■ What needs to be done ■
The lines you return must be all those in the data that hold the string "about".

Source data:

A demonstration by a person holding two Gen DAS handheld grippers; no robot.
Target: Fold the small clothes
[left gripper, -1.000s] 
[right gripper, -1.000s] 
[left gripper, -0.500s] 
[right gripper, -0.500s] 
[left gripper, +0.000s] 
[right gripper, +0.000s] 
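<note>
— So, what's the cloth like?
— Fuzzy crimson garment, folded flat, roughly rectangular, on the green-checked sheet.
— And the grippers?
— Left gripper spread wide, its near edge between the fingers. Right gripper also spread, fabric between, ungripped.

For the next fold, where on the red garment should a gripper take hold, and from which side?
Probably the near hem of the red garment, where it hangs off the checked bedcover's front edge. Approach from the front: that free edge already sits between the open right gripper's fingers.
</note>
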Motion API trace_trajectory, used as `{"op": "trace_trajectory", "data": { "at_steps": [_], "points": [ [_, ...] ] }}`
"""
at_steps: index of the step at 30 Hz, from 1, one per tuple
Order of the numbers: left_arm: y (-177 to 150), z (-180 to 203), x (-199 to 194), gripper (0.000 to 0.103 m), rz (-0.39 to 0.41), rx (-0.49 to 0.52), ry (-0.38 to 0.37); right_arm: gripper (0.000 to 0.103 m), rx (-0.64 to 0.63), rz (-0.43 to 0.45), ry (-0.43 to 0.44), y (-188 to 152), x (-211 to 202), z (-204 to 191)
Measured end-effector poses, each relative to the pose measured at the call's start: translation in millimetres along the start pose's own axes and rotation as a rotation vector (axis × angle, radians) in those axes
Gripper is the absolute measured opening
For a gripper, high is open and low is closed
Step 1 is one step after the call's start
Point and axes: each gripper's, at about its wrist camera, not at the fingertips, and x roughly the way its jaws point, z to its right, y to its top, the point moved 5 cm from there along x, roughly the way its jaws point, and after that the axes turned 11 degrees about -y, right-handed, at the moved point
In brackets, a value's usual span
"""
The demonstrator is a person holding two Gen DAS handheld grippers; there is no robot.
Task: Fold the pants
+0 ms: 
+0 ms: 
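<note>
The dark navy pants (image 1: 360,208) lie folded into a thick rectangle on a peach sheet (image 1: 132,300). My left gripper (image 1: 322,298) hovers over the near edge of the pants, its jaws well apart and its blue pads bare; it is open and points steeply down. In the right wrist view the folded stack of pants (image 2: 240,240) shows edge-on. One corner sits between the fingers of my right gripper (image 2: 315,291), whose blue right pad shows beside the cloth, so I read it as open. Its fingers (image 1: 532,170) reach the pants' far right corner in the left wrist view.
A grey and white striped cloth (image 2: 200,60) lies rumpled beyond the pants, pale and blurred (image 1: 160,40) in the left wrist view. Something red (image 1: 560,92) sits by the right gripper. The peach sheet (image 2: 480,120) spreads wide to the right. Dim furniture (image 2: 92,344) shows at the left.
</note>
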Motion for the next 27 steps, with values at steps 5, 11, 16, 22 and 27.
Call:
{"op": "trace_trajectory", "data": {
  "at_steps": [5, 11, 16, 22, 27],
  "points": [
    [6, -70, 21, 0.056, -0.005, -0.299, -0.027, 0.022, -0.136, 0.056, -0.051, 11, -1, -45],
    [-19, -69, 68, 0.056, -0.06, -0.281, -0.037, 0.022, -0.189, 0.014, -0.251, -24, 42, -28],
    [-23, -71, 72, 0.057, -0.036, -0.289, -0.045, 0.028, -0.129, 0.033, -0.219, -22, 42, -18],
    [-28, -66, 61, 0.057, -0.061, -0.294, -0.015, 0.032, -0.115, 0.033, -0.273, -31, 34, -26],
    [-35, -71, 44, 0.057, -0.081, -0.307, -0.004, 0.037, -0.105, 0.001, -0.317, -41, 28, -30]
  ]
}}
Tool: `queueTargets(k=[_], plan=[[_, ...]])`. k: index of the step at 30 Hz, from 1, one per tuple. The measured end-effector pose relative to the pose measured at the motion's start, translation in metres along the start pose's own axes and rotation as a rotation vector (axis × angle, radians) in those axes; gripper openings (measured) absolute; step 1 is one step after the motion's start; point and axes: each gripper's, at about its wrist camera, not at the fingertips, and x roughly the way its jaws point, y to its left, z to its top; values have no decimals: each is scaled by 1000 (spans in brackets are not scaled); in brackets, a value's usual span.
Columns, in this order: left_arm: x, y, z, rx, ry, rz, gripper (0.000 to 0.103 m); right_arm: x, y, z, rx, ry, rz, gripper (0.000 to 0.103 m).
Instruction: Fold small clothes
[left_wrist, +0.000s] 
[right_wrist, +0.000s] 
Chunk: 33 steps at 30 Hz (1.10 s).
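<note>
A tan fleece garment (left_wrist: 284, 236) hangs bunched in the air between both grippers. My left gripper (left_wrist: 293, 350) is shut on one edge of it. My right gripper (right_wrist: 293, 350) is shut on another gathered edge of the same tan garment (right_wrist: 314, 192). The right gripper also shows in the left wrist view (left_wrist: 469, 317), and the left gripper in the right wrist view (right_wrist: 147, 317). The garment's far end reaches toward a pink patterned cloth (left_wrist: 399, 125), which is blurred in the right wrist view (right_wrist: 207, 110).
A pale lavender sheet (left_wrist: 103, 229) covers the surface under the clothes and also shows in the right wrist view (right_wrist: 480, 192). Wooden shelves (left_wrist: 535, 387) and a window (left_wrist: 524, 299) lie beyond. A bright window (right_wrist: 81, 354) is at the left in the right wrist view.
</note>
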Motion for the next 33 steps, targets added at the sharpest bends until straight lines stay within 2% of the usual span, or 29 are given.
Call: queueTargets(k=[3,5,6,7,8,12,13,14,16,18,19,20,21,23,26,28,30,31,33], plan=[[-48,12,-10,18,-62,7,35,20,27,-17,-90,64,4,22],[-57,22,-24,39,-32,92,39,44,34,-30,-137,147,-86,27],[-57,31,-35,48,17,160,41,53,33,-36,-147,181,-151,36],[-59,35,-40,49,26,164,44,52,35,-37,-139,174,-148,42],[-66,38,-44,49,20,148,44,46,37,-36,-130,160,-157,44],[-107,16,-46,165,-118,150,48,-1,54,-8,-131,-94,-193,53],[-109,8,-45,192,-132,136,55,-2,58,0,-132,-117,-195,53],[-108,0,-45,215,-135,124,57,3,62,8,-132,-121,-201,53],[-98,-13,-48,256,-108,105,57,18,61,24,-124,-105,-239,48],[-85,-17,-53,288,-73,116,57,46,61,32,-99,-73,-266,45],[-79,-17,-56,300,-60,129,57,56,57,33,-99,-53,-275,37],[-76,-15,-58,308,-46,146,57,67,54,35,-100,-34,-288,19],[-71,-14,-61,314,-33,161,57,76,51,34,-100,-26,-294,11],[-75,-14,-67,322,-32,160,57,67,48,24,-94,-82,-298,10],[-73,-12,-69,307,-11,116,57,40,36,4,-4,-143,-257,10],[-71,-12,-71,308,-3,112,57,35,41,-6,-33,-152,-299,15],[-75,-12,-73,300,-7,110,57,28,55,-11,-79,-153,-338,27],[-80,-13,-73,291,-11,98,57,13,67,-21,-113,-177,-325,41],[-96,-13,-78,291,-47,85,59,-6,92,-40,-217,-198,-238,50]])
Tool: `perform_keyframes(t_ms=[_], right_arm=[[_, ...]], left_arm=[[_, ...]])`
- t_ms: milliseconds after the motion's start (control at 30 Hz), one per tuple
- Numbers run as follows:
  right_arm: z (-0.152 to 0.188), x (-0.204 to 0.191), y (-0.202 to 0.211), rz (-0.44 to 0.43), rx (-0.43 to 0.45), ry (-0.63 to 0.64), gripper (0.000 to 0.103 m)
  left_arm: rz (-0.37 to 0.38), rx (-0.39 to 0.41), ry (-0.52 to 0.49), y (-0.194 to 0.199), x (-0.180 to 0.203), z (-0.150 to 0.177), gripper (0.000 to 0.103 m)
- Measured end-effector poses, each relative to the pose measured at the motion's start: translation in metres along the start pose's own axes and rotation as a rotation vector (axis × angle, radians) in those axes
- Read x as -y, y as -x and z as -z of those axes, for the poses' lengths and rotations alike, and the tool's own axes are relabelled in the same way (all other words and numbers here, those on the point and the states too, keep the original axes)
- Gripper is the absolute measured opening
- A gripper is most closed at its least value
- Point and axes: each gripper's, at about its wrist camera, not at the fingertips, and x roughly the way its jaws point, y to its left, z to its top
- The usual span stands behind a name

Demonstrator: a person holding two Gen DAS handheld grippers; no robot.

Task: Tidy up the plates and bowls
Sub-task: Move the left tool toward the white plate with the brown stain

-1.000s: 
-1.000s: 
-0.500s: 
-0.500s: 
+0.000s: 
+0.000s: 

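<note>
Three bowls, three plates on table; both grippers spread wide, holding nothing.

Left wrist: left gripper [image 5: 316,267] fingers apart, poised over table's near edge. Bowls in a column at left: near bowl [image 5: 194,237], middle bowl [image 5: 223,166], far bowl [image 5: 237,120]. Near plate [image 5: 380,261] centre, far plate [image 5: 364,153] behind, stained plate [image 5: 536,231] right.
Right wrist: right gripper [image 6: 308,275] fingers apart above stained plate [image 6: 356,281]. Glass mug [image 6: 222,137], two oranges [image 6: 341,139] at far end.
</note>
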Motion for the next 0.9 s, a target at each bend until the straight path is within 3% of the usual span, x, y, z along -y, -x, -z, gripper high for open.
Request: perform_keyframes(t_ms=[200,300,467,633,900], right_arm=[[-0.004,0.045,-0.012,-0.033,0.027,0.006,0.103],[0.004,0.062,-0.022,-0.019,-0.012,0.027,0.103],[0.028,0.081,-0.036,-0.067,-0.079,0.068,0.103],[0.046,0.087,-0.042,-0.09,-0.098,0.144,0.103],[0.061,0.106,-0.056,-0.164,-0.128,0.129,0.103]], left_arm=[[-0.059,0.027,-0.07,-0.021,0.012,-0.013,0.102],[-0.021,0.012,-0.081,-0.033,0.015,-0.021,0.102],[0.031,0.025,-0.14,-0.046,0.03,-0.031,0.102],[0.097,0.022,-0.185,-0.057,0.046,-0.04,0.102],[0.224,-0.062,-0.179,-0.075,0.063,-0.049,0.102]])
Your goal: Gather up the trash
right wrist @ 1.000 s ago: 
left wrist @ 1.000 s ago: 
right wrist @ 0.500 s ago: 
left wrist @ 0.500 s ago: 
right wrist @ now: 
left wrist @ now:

■ Response to the task ■
Point and axes: each gripper's, at about its wrist camera, not at the fingertips, and x roughly the way its jaws point, z to its right, y to its top, the point moved 5 cm from there along x, roughly the way its jaws point, and after that the axes turned 11 degrees about -y, right-handed, at the moved point
Tool: `queueTargets(k=[_], plan=[[_, ...]])`. k: index of the step at 30 Hz, from 1, one per tuple. The measured end-effector pose relative to the pose measured at the motion's start, translation in metres along the start pose's own axes and rotation as a rotation vector (axis × angle, radians) in those axes; gripper openings (measured) absolute; step 1 is one step after the motion's start; point and axes: each gripper's, at about its wrist camera, not at the fingertips, and x roughly the way its jaws point, y to its left, z to its top; values have no decimals: each is scaled by 1000 (spans in brackets are not scaled); in brackets, a value's usual span.
- Point and axes: each gripper's, at about its wrist camera, not at the fingertips, and x roughly the way its jaws point, y to its left, z to its top

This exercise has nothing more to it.